Comentário de CapitalSocial:


 


 Nada foi efetivamente levado adiante. Muitos dos associados do Secovi preferiram mesmo ações individualistas em conluio com servidores corruptos da máquina pública.  


 


Documento do Secovi:


 


 O setor imobiliário, enfim, clama por condições que lhe garantam simplesmente a oportunidade de trabalhar. Muitos dependem disso: as pessoas, as cidades, as próximas gerações. O setor imobiliário é comum a todos na promoção do bem comum.


 


Comentário de CapitalSocial:


 


 O Secovi perdeu uma grande oportunidade que se lhe apresentou para traçar divisória de moralidade entre os escândalos na Prefeitura de São Paulo e os pressupostos que defendeu naquela manifestação de posse do então novo presidente da entidade ao silenciar-se vergonhosamente ante as manchetes de jornais e TV. O documento assinado em setembro de 2012 pela direção do Secovi não tem valor algum na prática, porque se perdeu em meio ao turbilhão de irregularidades.

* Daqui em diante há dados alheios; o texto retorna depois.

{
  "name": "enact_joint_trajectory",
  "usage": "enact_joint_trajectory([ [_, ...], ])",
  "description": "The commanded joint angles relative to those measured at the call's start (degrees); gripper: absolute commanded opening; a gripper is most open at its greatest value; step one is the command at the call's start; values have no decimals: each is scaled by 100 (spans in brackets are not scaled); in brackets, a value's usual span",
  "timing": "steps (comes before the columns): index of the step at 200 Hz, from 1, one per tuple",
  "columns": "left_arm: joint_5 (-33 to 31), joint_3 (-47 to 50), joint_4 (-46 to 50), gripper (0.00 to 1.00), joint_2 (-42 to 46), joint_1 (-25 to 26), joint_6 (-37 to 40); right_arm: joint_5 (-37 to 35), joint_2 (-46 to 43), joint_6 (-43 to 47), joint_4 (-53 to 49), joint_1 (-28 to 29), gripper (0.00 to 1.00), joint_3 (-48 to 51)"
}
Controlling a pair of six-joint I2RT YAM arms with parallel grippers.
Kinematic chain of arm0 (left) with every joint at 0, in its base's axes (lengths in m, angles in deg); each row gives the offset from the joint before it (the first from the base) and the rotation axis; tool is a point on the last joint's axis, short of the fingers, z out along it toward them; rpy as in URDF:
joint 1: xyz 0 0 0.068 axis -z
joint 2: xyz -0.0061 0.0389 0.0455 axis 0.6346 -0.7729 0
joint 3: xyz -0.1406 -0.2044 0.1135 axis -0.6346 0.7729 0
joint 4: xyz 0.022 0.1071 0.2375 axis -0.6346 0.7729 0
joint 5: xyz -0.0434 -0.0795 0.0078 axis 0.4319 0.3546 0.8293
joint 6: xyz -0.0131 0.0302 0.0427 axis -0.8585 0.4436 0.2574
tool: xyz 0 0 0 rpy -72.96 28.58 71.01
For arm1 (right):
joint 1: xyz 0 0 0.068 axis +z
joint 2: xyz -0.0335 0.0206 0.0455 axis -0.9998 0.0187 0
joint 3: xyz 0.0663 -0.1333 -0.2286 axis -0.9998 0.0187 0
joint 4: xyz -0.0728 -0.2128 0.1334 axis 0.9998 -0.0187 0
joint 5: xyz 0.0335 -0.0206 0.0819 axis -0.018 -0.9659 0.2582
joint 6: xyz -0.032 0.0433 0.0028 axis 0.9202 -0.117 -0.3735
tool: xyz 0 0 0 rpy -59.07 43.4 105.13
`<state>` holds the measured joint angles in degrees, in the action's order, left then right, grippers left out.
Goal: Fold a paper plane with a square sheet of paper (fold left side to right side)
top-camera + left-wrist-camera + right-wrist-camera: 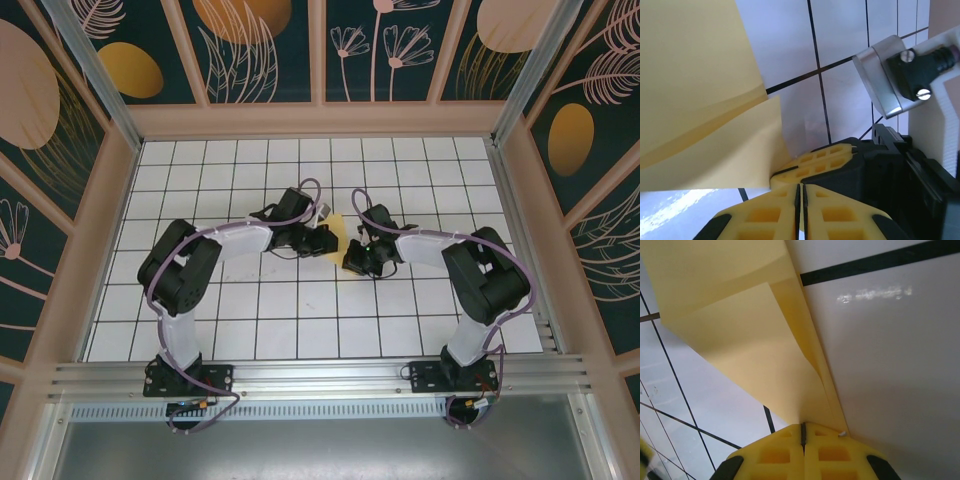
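Top external view: yellow square sheet of paper (pixel 340 230) lifted partly off the white table (pixel 250 320), between the two arms. Right wrist view: right gripper (pixel 802 429) squeezing one folded corner of it. Left wrist view: left gripper (pixel 800 192) pinched closed, just beside the sheet's edge.

Right tool: the square sheet of paper (pixel 740 350) spreads ahead-left of my right gripper (pixel 802 429) — near end between its fingertips.
Left tool: from my left gripper (pixel 800 192), sheet ahead-left, right gripper just ahead.
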<state>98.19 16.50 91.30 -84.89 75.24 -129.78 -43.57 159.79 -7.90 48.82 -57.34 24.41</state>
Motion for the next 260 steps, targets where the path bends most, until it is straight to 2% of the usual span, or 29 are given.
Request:
enact_joint_trajectory([
  [1, 169, 39, -235, 13, -182, 0, -129, -237, 254, 7, -576, 10, 0, 211],
  [114, 219, 78, -213, 13, -635, 55, -47, -232, 347, 50, -614, 7, 0, 184],
  [180, -426, 35, 114, 13, -850, 52, 261, -283, 347, 66, -677, -154, 0, 227],
  [215, -647, 8, 151, 13, -908, -94, 302, -303, 313, 68, -703, -154, 0, 279],
  [260, -816, 34, 341, 13, -827, -530, 527, -298, 327, 80, -706, -154, 0, 388],
])
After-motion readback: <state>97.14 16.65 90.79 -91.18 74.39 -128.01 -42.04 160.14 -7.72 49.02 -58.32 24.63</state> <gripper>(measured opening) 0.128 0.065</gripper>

O mínimo que se poderia esperar diante daquele quadro seria um posicionamento voltado à sociedade, além portanto dos associados da entidade. Como não fez nem uma coisa nem outra, o Secovi assinou  um atestado de insensibilidade, que lhe retira legitimidade a produzir eventual nova carta de compromissos, porque a iniciativa ingressaria no terreno do cinismo social.